** WHAT YOU ARE ASKED TO DO **
When you transcribe the lines below, keep every word the same and leave the pictures behind.

** SUPPLIED DATA **
- - - - - - -

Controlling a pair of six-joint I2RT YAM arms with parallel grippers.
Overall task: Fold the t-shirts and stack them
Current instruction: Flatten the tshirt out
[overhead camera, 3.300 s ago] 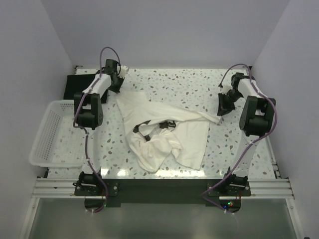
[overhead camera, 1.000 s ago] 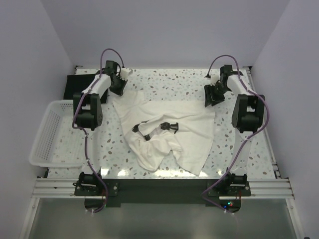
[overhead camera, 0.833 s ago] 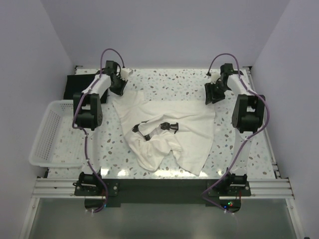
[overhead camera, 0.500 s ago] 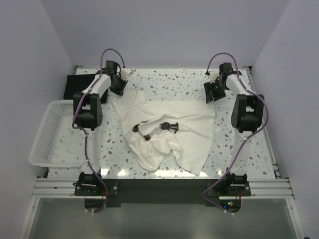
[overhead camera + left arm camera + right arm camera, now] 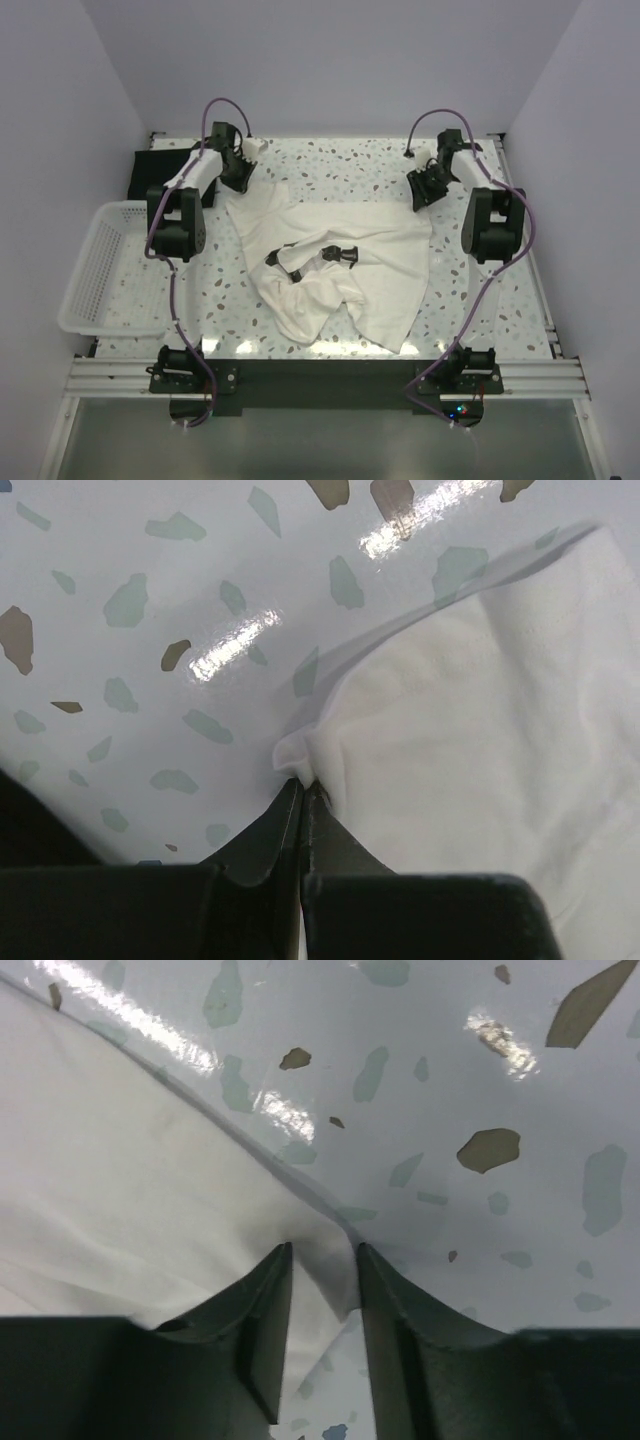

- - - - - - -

** ANSWER FOR THE TASK **
Controlling a pair of six-joint I2RT YAM arms with parallel grippers.
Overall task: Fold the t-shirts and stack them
Current instruction: Flatten the tshirt out
[overhead camera, 3.300 s ago] 
[overhead camera, 1.000 s ago] 
[overhead camera, 0.833 s ago] 
[overhead camera, 0.500 s ago] 
[overhead camera + left arm camera + right arm camera, now] 

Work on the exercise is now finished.